Müminleri birleştiren en güzel ibadetlerden biri: oruç
Müminleri birleştiren en güzel ibadetlerden biri: oruç
İnsanlar için bir hidayet ve yol gösterici, kalplerde olana bir şifa, temiz akıl sahiplerine de bir öğüt olan Yüce Rabbimizin kelamı Kur'ân-ı Kerim’in indirildiği mübarek ay Ramazan, müslümanlar için yepyeni bir ibadetin başladığı en güzel aylardan biridir. Öyle ki, iman edenler Ramazan ayında tüm inananların uyguladığı, Cenâb-ı Allah’ın farz kıldığı oruç ibadetini yerine getirmektedir. Cenâb-ı Allah mü'minlere farz kılınan bu ibadeti Kur’ân-ı Kerim’in şu âyet-i kerimesiyle bildirmektedir: “Ey iman edenler, sizden öncekilere yazıldığı gibi, oruç sizin üzerinize de yazıldı (farz kılındı). Umulur ki, korkup sakınasınız.” (Bakara Sûresi, 184)

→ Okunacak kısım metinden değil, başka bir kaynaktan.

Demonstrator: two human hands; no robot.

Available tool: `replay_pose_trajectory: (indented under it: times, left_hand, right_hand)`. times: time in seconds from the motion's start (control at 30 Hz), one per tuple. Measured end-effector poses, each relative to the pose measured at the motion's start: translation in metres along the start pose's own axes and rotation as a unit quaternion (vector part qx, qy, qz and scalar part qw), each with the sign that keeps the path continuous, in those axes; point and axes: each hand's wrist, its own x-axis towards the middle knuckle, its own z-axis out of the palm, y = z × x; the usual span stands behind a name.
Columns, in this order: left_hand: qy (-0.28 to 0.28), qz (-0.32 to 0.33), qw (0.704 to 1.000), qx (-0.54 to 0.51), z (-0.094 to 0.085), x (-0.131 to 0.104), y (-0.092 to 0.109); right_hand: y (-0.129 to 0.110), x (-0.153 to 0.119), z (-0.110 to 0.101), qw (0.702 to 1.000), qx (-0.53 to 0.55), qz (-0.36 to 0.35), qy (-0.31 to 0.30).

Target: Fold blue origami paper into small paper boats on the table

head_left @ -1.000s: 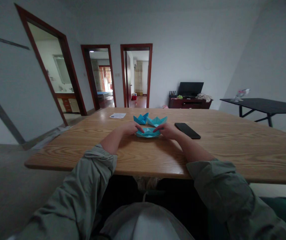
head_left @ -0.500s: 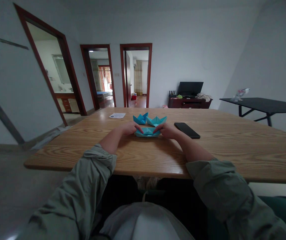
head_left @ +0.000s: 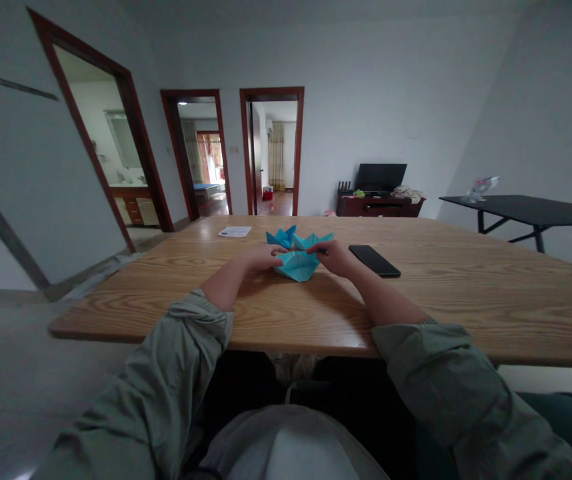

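Light-blue paper, folded and pointed, is held near the middle of the wooden table [head_left: 266, 313]: front paper piece [head_left: 298, 267]. Its left end is pinched by the left hand [head_left: 263, 257], fingers curled, thumb side toward the paper. Its right end is gripped between thumb and fingers of the right hand [head_left: 335, 259]. Exact fingertip contact is partly hidden on both sides.

Just behind, two more folded pieces are seen side by side: darker blue piece [head_left: 281, 237] on the left, rear light-blue piece [head_left: 312, 241] on the right, partly covered by the right hand. A black phone [head_left: 375, 261] is laid flat to the right of the right hand, apart from the paper. A white card [head_left: 235, 231] is placed farther back, left of the folded pieces. Olive sleeves [head_left: 166, 373] are rolled up on both forearms.
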Motion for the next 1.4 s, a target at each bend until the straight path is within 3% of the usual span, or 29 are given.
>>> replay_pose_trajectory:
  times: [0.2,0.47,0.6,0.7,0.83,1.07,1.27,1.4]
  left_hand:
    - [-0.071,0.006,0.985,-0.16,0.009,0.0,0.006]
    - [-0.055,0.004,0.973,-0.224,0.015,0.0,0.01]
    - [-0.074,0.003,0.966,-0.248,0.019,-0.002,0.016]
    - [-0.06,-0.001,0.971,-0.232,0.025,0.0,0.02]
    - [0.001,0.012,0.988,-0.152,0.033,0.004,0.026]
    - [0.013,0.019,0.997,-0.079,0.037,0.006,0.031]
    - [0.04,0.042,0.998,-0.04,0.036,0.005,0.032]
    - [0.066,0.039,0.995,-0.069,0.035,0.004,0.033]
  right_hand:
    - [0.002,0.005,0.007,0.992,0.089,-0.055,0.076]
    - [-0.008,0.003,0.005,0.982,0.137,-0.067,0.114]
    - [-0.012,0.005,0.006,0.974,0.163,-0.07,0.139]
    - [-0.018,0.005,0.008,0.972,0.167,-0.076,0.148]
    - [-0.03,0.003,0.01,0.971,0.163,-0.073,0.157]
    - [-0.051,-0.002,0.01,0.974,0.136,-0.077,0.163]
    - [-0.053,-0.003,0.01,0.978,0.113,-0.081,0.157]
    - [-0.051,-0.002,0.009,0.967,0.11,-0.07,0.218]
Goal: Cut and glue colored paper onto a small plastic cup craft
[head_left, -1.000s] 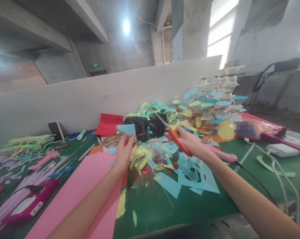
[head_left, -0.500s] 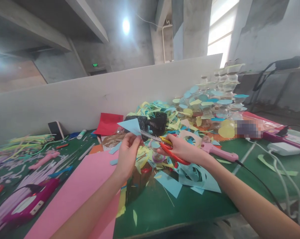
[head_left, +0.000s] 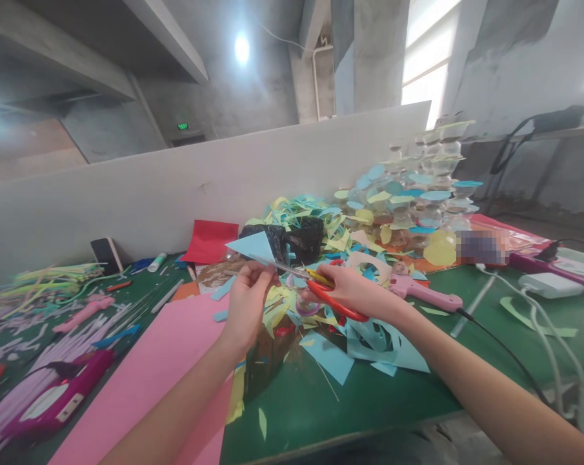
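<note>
Pinched in my left hand (head_left: 248, 297) is a piece of light blue paper (head_left: 254, 246) with a pointed corner toward the left. My right hand (head_left: 347, 290) grips red-handled scissors (head_left: 334, 300), whose blades reach left to the paper's lower edge, close to my left fingertips. A yellow pencil-like item (head_left: 321, 278) shows beside the scissors at my right fingers; how it is held is unclear. Under my hands lie yellow and blue scraps (head_left: 277, 310), a blue sheet (head_left: 328, 355) and cut blue paper (head_left: 388, 345).
Pink paper (head_left: 170, 361) covers the left front of the green table (head_left: 301, 413). A pink glue gun (head_left: 430, 295) lies right, near white cables. Stacked clear cups (head_left: 437, 168) with paper discs stand at the back right. A purple power strip (head_left: 62, 394) sits at the left.
The scissor blades look closer together and flatter against the blue paper than before. The camera view has shifted slightly. Both hands keep nearly the same place.
</note>
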Demonstrator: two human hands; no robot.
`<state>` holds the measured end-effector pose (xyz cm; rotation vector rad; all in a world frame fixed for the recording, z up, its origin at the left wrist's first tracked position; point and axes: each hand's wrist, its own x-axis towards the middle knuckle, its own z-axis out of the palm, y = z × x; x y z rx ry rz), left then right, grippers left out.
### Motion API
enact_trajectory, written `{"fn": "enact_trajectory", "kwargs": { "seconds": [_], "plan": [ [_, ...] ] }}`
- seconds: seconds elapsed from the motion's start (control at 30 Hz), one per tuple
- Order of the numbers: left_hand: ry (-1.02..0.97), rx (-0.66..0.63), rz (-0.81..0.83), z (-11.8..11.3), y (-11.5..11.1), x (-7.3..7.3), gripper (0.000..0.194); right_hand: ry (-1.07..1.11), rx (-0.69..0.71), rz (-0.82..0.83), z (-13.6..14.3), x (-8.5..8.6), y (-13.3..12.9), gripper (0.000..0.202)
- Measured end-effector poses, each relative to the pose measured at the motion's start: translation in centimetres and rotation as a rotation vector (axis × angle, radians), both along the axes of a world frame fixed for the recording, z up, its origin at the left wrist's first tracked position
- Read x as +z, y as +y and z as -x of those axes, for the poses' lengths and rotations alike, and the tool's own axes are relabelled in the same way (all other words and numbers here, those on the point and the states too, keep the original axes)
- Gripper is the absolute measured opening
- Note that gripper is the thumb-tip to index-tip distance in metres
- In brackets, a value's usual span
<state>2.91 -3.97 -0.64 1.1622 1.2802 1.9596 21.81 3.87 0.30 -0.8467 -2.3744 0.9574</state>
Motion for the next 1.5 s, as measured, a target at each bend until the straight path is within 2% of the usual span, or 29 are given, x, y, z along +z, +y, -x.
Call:
{"fn": "enact_trajectory", "kwargs": {
  "seconds": [0.3,0.53,0.8,1.13,1.33,1.5],
  "plan": [
    [-0.041,-0.044,-0.002,-0.2,-0.2,0.3,0.019,-0.016,0.046,-0.019,-0.1,-0.2,0.3,0.049],
    [-0.015,-0.118,0.073,0.0,-0.1,-0.1,0.018,-0.101,0.076,-0.01,-0.4,-0.3,0.2,0.049],
    [-0.01,-0.127,0.094,0.0,-0.2,0.1,0.017,-0.034,0.063,-0.033,-0.3,-0.3,0.5,0.05],
    [0.004,-0.209,0.143,-0.4,-0.7,1.1,0.017,-0.024,0.094,0.045,-0.2,-0.2,0.0,0.05],
    [0.003,-0.198,0.155,-0.5,-0.7,0.8,0.015,0.004,0.044,0.001,0.0,-0.1,0.1,0.05],
    [0.005,-0.128,0.161,-0.5,-0.5,0.7,0.021,0.019,0.05,0.018,0.0,-0.2,0.2,0.049]
  ]
}}
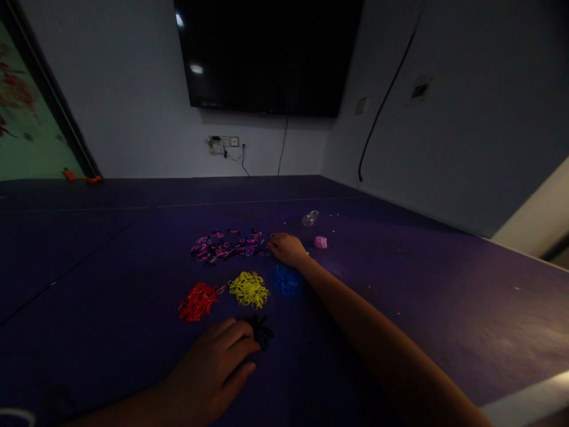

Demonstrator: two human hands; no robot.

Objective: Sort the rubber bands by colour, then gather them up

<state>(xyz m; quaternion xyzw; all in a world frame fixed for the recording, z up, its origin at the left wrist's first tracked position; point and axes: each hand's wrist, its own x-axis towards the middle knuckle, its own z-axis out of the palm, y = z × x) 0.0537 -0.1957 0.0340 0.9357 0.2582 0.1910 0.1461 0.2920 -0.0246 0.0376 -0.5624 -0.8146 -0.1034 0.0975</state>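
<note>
My left hand (222, 362) rests low on the purple surface, its fingertips at a small pile of black rubber bands (263, 333). Its fingers are bent and the thumb stands apart from them. Farther forward, my right hand (288, 248) touches the right edge of a scattered mix of pink, purple and black rubber bands (216, 249). Its fingers are drawn together and pointing down; whatever they pinch is hidden. Beneath my right wrist lies a blue pile of rubber bands (287, 281). Between my hands are a yellow pile (249, 289) and a red pile (200, 301).
A pink lump-shaped object (320, 242) and a clear plastic container (310, 218) lie just beyond my right hand. The purple surface (111, 249) runs to the wall, where a large dark screen (271, 53) hangs above sockets (226, 142) and cables. White specks dot the right side.
</note>
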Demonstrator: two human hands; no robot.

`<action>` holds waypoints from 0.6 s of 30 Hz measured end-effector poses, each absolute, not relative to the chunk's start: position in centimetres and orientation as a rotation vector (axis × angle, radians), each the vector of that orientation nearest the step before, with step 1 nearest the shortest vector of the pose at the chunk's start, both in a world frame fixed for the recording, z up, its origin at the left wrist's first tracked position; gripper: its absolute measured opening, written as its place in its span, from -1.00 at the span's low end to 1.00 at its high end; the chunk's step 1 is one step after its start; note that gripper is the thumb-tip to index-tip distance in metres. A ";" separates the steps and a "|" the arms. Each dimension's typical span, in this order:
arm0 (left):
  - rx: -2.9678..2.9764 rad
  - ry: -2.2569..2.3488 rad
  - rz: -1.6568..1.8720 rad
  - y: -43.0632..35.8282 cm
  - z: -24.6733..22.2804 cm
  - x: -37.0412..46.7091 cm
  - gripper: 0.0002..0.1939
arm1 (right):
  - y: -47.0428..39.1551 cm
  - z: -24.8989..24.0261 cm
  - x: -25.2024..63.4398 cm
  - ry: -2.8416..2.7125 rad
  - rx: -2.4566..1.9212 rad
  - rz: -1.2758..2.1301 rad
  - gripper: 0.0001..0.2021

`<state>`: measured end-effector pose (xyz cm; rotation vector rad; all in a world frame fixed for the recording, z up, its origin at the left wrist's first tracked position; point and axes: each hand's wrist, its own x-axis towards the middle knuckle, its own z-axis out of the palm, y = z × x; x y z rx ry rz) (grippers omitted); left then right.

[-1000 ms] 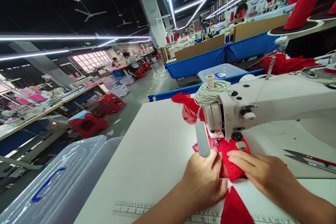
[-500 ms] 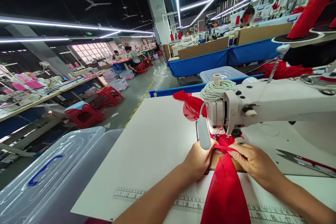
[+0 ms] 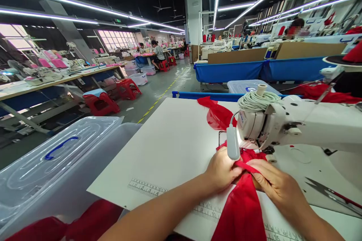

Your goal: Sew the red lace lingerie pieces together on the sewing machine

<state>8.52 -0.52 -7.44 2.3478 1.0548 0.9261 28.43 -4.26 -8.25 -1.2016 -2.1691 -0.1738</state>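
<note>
In the head view, a clear plastic box (image 3: 63, 162) with a lid stands beside the left edge of the worktop (image 3: 172, 139); I cannot tell its contents. A second clear box (image 3: 240, 86) is beyond the far edge. The left hand (image 3: 222, 169) and the right hand (image 3: 275, 180), both turned inward, pinch the red cloth (image 3: 240, 211), which runs from the sewing machine (image 3: 319, 120) toward the near edge.

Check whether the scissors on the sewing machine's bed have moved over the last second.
No. Judged against the machine bed and its front edge, the scissors appear to lie in the same place; only the camera's view has shifted.
</note>
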 end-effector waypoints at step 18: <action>2.371 1.030 0.820 -0.1 -6.6 8.2 -0.76 | -4.0 -8.0 28.8 -2.121 -1.121 -0.351 -0.79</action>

Oruç ibadetinin şüphesiz sayısız hikmetleri vardır. Bu hikmetlerden ilki İslâm alemindeki tüm Müslümanların yılın belli bir ayında yaptıkları bu ibadetle kalplerinin birleşmesi, mânevîyatlarının ve şevklerinin artmasıdır. Gerçekten de her Müslümanın kendisi ile beraber yalnızca Cenâb-ı Allah’ın rızasını kazanmak için oruç tutan Müslüman kardeşine sevgisi artmakta ve yapılan bu ibadet Müslümanların birbirine daha da kenetlenmesine vesile olmaktadır. Her Ramazan’da mü'minlerin evlerinde ve mescitlerde okunan Kur’ân-ı Kerim’le Cenâb-ı Allah’ın hikmetli ayetleri zikredilmekte, kalpler O’nun büyüklüğünü tesbih etmektedir.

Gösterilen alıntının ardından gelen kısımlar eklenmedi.